WHAT THIS TASK INVOLVES >> Reproduce all of the data below without alteration; exclude every picture.

SOURCE DATA >>
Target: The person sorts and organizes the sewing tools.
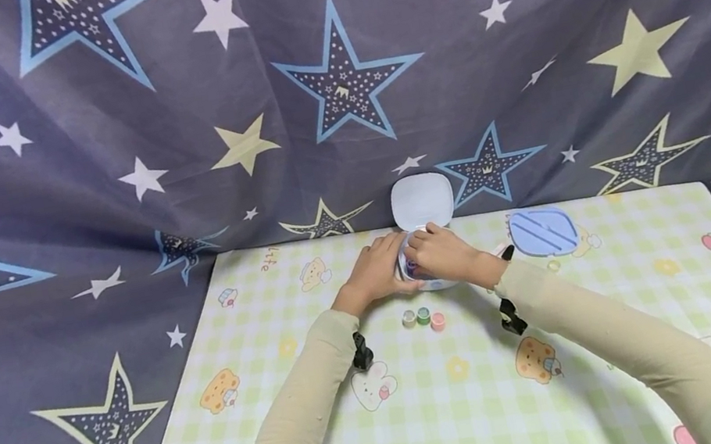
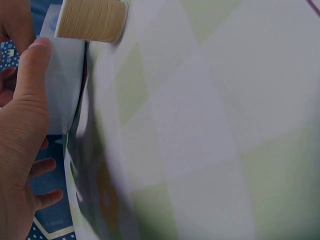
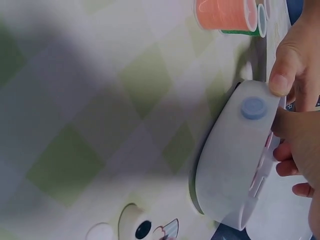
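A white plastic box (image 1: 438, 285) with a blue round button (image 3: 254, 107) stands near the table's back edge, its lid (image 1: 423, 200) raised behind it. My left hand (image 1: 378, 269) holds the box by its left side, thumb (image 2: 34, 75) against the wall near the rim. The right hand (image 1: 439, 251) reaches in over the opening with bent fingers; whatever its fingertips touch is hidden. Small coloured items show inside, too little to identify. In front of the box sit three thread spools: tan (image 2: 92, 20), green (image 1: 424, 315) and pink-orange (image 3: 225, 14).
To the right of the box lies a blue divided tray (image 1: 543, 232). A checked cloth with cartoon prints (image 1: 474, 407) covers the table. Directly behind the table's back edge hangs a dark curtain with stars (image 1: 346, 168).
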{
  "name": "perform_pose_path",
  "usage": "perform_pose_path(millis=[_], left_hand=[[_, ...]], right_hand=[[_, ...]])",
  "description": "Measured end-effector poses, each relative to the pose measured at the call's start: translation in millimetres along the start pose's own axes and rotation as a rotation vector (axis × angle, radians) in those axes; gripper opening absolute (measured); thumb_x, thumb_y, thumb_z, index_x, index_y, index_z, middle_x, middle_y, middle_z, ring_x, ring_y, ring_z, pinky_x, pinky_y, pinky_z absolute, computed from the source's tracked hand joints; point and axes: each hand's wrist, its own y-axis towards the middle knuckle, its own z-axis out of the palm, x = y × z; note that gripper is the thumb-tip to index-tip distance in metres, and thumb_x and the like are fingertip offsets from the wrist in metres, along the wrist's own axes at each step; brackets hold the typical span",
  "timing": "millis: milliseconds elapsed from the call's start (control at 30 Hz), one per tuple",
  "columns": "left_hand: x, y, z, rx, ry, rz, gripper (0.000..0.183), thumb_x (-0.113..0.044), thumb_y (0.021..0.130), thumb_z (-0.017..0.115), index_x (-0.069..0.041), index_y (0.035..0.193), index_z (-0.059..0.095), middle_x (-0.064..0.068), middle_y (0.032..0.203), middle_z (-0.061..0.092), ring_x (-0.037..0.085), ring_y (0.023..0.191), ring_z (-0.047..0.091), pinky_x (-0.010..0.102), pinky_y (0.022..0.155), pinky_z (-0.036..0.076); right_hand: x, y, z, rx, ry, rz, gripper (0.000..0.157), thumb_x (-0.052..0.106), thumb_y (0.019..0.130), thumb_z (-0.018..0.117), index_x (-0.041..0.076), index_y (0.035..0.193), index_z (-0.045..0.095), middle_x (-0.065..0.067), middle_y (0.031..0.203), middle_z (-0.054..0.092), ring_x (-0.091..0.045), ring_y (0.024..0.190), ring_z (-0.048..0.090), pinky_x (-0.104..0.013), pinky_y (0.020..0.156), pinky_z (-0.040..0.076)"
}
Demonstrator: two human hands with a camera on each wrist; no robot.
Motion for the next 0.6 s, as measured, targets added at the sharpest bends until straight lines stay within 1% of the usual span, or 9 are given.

OUTPUT OF THE EXERCISE >>
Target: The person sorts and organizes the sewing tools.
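A white plastic box (image 1: 438, 285) with a blue round button (image 3: 254, 107) stands near the table's back edge, its lid (image 1: 423, 200) raised behind it. My left hand (image 1: 378, 269) holds the box by its left side, thumb (image 2: 34, 75) against the wall near the rim. The right hand (image 1: 439, 251) reaches in over the opening with bent fingers; whatever its fingertips touch is hidden. Small coloured items show inside, too little to identify. In front of the box sit three thread spools: tan (image 2: 92, 20), green (image 1: 424, 315) and pink-orange (image 3: 225, 14).
To the right of the box lies a blue divided tray (image 1: 543, 232). A checked cloth with cartoon prints (image 1: 474, 407) covers the table. Directly behind the table's back edge hangs a dark curtain with stars (image 1: 346, 168).
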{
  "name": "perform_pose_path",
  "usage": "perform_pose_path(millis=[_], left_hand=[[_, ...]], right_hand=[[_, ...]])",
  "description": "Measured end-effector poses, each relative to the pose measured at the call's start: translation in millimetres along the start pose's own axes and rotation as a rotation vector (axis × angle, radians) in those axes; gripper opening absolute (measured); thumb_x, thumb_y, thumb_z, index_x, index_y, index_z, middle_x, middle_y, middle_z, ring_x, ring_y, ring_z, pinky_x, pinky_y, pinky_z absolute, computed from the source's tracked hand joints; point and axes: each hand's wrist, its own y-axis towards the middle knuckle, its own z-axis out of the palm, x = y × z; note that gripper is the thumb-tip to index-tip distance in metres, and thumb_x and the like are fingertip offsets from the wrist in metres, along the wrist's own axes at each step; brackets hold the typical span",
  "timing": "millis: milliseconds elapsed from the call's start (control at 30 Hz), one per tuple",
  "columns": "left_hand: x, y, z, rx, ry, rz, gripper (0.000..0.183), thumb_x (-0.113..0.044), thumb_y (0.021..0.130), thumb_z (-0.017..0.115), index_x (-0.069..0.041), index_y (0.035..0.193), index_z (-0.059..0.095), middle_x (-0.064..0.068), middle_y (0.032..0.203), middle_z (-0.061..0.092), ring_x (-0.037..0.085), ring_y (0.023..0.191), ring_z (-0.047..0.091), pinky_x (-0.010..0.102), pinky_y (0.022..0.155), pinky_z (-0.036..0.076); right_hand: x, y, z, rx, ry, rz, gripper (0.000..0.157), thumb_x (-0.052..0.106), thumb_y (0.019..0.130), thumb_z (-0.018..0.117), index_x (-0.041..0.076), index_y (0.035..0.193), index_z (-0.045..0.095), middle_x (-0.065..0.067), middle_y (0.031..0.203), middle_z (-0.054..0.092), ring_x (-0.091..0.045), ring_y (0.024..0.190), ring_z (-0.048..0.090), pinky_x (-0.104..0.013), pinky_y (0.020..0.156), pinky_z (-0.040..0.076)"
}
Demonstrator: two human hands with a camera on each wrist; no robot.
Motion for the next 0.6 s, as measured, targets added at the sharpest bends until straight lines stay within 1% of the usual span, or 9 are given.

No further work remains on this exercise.